HMRC Tax Credit crackdown misses target by "a mile"

Simon Ward
by Lovemoney Staff Simon Ward on 14 February 2013  |  Comments 8 comments

The tax office spectacularly failed to achieve the drop in fraud and errors it had promised for the 2010/11 tax year.

HMRC Tax Credit crackdown misses target by "a mile"

HM Revenue & Customs (HMRC) has missed its 2010/11 target for cutting down on Tax Credit errors and fraud by “a mile”.

HMRC said it would cut losses by £1.4 billion, but actually only managed to reduce them by less than £500 million. This meant overall losses of nearly £2.3 billion for that tax year, mostly due to errors.

This is despite the fact it put 400 extra staff on the two-year project.

The National Audit Office (NAO) said HMRC had “overestimated the impact of its activities”. As a result, over 1.4 million people were paid more than they were entitled to.

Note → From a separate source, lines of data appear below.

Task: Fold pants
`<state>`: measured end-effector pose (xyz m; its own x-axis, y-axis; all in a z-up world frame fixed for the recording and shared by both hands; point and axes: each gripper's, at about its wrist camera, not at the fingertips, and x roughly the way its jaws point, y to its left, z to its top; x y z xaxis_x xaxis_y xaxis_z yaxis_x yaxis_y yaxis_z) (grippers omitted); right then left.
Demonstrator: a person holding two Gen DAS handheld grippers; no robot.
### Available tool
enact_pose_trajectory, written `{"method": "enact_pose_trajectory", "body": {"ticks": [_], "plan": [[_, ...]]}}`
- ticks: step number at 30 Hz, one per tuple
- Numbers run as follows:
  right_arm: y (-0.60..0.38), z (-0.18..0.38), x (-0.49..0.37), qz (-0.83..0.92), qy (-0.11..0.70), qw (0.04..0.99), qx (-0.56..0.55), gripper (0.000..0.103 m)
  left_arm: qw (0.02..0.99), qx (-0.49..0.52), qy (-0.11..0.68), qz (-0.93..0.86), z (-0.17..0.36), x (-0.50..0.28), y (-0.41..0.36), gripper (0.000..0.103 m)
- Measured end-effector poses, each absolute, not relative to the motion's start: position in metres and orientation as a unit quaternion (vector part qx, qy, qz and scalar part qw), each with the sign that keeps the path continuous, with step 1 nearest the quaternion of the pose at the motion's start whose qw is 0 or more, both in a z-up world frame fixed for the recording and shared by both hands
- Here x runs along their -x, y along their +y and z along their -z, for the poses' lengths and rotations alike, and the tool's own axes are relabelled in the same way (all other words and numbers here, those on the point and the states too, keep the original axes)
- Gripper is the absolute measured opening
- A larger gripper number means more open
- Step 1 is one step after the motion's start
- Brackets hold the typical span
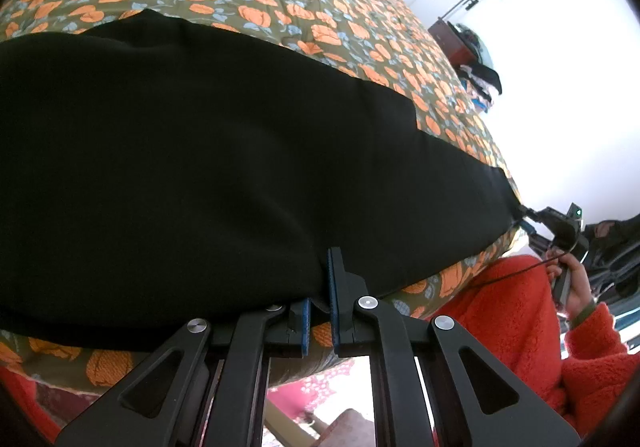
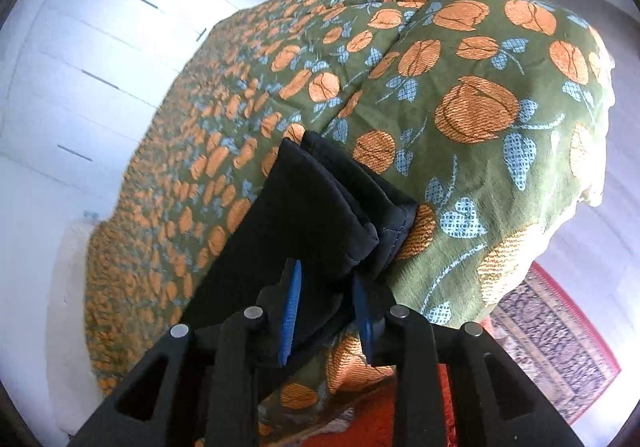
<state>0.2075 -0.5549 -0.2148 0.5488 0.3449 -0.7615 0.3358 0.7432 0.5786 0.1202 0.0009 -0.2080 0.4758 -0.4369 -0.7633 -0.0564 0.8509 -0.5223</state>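
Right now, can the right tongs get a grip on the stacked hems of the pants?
Probably yes. The hems of the black pants already lie between the right tongs, whose pads stand apart around the cloth; nothing else on the floral bedspread blocks them.

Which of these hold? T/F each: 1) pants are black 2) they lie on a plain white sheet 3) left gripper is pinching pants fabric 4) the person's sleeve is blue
1) The pants are black: true.
2) They lie on a plain white sheet: false, on a green bedspread with orange flowers.
3) The left gripper pinches the pants' edge: true.
4) The sleeve is blue: false, it is red fleece.
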Motion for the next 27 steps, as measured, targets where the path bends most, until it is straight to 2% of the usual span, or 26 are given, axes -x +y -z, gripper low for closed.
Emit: {"method": "enact_pose_trajectory", "body": {"ticks": [2, 5, 27], "plan": [[-0.557, 0.215, -0.207, 0.001, 0.469, 0.803, -0.368, 0.026, 0.823, 0.247, 0.499, 0.116, 0.208, -0.120, 0.001, 0.006], [-0.556, 0.208, -0.205, 0.021, 0.458, 0.816, -0.353, 0.008, 0.822, 0.247, 0.499, 0.117, 0.208, -0.120, 0.000, 0.006], [-0.561, 0.212, -0.203, 0.068, 0.470, 0.810, -0.344, 0.007, 0.807, 0.227, 0.531, 0.124, 0.221, -0.124, -0.010, 0.006]]}}
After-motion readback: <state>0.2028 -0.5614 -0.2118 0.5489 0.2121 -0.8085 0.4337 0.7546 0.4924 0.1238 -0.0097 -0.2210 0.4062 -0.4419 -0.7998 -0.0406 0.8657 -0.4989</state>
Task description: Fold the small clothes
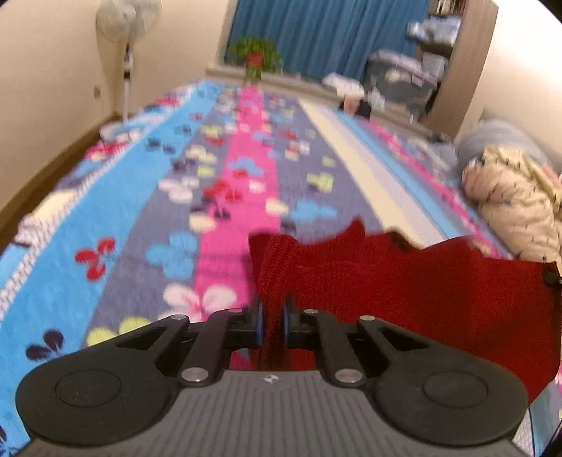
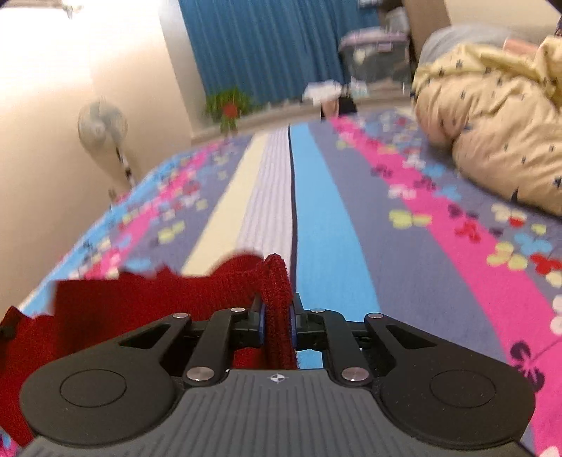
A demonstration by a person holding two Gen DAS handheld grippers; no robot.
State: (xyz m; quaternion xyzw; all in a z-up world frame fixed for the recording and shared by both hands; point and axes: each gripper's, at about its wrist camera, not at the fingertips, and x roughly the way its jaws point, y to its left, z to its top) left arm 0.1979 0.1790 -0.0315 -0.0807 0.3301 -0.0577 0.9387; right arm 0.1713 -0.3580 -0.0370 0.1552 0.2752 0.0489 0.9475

HMRC targeted claims at the “greatest risk of containing fraud and error”, but appears to have been spectacularly unsuccessful at pursuing others.

In a report, the NAO said the tax authorities had not developed an effective method of stopping errors and fraud reoccurring after an incorrect claim had been corrected. It also criticised its monitoring of the misreporting of hours worked by claimants, which is a key determiner of whether people can claim Tax Credits, and undeclared partners earning income.

And errors and fraud caused by children being incorrectly included in payouts doubled between 2008/09 and 2010/11.

The NAO said that HMRC was “not yet achieving value for money” in this area. It also said that HMRC won’t achieve its target of £8 billion of Tax Credit savings between 2011 and 2015.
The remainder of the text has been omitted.